C'è qualcosa che vorrebbe dire a chi invece sta pensando di abbandonare il proprio gatto?

 Vorrei dire loro di fermarsi e riflettere sulle conseguenze delle loro azioni. Abbandonare un gatto non è solo crudele, ma anche illegale. Molti non si rendono conto che un gatto domestico abbandonato ha pochissime possibilità di sopravvivere da solo. Se non possono più tenere il gatto, li invito a cercare alternative. Possono contattare le associazioni locali per chiedere aiuto, magari per trovare una nuova famiglia al gatto. Oppure possono chiedere aiuto a amici o parenti per una sistemazione temporanea. Se il problema è economico, esistono associazioni che possono fornire supporto per le spese veterinarie o il cibo. Se invece è un problema comportamentale, si può chiedere consulenza a un veterinario o a un educatore felino. Vorrei che capissero che un gatto non è un oggetto di cui ci si può liberare quando non serve più, ma un essere vivente che dipende da noi e che soffre se viene abbandonato.

 Passiamo a un altro aspetto: lei ha menzionato le colonie feline. Qual è la situazione ad Asti?
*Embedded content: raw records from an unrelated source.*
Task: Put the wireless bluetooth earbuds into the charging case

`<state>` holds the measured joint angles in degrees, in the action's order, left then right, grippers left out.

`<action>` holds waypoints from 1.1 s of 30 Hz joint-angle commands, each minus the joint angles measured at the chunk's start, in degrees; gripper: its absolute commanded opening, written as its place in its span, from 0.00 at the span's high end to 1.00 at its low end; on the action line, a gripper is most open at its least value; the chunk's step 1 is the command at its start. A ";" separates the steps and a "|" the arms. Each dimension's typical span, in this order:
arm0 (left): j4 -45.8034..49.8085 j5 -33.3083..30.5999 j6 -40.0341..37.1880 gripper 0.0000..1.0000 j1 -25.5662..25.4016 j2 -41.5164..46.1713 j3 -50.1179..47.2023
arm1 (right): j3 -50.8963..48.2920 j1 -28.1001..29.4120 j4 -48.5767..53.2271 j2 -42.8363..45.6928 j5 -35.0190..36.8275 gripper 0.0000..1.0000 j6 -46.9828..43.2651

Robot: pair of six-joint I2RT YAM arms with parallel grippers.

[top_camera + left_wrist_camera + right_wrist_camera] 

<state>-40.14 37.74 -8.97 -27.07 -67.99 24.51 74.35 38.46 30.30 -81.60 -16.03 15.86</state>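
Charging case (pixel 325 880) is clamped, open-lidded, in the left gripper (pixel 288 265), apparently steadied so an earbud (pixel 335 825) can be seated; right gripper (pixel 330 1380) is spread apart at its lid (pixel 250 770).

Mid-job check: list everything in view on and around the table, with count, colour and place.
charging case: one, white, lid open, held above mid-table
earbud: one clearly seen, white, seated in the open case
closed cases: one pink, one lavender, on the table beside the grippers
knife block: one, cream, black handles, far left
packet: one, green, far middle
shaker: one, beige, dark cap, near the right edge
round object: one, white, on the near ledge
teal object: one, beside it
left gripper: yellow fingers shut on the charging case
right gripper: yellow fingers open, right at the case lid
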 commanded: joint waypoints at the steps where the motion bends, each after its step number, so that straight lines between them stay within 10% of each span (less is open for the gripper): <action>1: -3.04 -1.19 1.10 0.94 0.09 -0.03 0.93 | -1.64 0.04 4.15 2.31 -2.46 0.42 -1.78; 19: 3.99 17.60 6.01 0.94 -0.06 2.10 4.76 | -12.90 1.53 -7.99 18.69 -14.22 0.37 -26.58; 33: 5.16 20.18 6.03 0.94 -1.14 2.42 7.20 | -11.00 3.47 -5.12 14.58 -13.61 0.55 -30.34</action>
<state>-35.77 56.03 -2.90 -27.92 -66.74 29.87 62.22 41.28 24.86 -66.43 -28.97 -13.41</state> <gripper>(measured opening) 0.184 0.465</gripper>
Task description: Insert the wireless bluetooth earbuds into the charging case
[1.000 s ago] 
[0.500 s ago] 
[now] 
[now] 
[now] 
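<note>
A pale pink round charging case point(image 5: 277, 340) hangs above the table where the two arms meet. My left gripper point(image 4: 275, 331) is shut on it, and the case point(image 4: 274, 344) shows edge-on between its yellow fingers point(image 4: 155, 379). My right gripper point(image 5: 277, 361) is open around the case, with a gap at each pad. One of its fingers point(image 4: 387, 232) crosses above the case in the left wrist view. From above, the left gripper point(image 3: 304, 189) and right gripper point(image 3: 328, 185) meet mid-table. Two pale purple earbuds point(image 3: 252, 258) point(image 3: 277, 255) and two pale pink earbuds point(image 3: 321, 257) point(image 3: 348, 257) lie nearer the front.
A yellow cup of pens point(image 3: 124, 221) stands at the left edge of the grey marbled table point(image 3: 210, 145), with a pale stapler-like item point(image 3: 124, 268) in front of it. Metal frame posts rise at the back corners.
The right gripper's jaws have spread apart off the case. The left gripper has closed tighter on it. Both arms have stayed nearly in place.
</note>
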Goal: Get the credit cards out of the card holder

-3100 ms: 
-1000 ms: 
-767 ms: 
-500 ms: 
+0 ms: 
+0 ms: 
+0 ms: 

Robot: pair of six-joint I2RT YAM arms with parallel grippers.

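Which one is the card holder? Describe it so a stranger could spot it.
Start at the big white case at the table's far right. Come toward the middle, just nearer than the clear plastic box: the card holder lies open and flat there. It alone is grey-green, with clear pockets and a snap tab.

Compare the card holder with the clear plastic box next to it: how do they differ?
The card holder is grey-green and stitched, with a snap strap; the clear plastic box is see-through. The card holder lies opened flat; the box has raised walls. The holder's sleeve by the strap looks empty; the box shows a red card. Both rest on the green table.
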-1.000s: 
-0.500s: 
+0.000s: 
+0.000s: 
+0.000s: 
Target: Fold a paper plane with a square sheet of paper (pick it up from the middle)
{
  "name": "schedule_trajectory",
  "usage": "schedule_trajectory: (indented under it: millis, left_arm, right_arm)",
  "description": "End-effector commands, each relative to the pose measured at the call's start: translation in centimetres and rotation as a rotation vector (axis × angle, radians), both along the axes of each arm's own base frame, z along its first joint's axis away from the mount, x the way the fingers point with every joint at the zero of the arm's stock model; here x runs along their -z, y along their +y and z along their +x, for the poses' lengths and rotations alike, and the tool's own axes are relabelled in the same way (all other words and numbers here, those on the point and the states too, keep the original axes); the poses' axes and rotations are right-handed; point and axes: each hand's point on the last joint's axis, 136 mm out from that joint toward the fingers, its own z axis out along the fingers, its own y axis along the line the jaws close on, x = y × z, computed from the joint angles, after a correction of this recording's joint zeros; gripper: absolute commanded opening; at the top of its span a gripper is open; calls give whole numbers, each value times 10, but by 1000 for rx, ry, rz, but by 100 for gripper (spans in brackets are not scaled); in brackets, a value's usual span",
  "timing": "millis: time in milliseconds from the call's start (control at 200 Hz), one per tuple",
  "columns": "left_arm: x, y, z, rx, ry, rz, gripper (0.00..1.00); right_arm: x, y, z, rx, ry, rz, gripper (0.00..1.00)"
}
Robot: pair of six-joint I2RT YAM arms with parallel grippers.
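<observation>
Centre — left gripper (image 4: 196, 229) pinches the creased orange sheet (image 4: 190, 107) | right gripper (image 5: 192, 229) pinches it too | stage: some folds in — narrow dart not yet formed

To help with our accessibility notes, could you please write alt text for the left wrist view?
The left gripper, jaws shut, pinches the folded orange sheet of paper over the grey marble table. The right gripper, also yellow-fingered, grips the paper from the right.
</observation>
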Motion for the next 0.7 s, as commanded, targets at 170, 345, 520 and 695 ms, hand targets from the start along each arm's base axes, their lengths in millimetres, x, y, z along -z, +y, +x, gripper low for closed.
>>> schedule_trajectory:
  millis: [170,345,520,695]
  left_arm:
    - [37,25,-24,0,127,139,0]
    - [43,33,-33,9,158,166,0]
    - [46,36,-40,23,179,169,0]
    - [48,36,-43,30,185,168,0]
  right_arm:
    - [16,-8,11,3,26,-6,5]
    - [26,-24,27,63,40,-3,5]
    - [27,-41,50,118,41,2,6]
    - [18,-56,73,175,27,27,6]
Ad Asti abbiamo diverse colonie feline, sia in città che nelle zone periferiche. La più nota è probabilmente quella del cimitero monumentale.

La gestione di queste colonie è completamente affidata ai volontari, che si occupano di nutrire i gatti, monitorare il loro stato di salute e cercare di sterilizzare il maggior numero possibile di animali.

Il problema principale è la mancanza di risorse. I volontari fanno tutto a proprie spese, dall'acquisto del cibo alle spese veterinarie. Inoltre, non sempre c'è comprensione da parte dei cittadini: a volte ci sono lamentele per la presenza dei gatti o per le ciotole del cibo. Un altro problema è la continua comparsa di nuovi gatti, spesso abbandonati da persone che pensano che una colonia felina sia un buon posto dove lasciare il proprio gatto. Questo ovviamente complica la gestione e vanifica gli sforzi di contenimento della popolazione felina.

Per concludere, qual è il suo messaggio finale per i nostri lettori riguardo a questo tema?

Il mio messaggio è che ognuno di noi può fare la differenza. Il problema del randagismo felino non è solo responsabilità delle istituzioni o delle associazioni, ma di tutta la comunità.